= Exercise description =
Repeat the listing that follows character for character, omitting images.
* * *
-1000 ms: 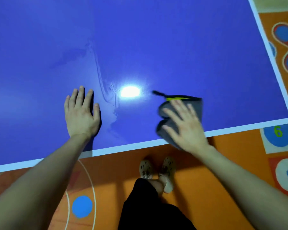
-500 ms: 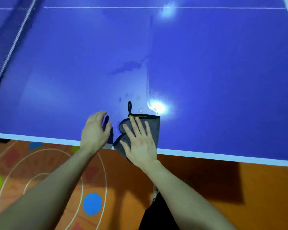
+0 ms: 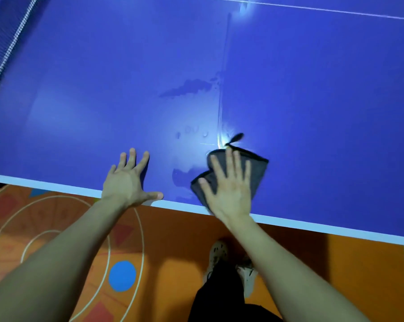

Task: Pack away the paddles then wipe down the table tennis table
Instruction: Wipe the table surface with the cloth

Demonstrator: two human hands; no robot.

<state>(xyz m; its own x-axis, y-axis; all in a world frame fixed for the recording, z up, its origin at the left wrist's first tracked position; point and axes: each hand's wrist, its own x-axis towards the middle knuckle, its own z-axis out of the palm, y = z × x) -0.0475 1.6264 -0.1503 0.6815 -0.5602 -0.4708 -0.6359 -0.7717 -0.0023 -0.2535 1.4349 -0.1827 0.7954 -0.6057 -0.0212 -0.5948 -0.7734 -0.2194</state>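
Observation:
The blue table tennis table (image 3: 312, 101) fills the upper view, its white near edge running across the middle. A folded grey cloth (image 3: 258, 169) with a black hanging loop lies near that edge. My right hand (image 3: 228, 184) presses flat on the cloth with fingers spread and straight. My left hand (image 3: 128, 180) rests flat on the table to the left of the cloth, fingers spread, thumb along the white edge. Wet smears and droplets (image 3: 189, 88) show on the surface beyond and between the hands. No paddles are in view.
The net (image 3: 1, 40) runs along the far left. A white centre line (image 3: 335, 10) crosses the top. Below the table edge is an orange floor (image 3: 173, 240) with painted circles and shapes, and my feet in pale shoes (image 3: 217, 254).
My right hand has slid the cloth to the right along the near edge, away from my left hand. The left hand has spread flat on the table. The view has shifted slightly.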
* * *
= Result =
-1000 ms: 
-500 ms: 
+0 ms: 

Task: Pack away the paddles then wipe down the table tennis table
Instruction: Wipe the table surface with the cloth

Demonstrator: two human hands; no robot.

<state>(xyz m; its own x-axis, y-axis; all in a world frame fixed for the recording, z up, its origin at the left wrist's first tracked position; point and axes: each hand's wrist, its own x-axis towards the middle knuckle, its own z-axis out of the palm, y = z × x) -0.0475 1.6264 -0.1503 0.6815 -0.5602 -0.4708 -0.6359 -0.7717 -0.0023 -0.2535 1.4349 -0.1827 0.7954 -0.6057 -0.0212 -0.5948 -0.7734 -0.2194</state>
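Observation:
The blue table tennis table (image 3: 312, 101) fills the upper view, its white near edge running across the middle. A folded grey cloth (image 3: 258, 169) with a black hanging loop lies near that edge. My right hand (image 3: 228, 184) presses flat on the cloth with fingers spread and straight. My left hand (image 3: 128, 180) rests flat on the table to the left of the cloth, fingers spread, thumb along the white edge. Wet smears and droplets (image 3: 189, 88) show on the surface beyond and between the hands. No paddles are in view.
The net (image 3: 1, 40) runs along the far left. A white centre line (image 3: 335, 10) crosses the top. Below the table edge is an orange floor (image 3: 173, 240) with painted circles and shapes, and my feet in pale shoes (image 3: 217, 254).
My right hand has slid the cloth to the right along the near edge, away from my left hand. The left hand has spread flat on the table. The view has shifted slightly.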

What the exercise required is now complete.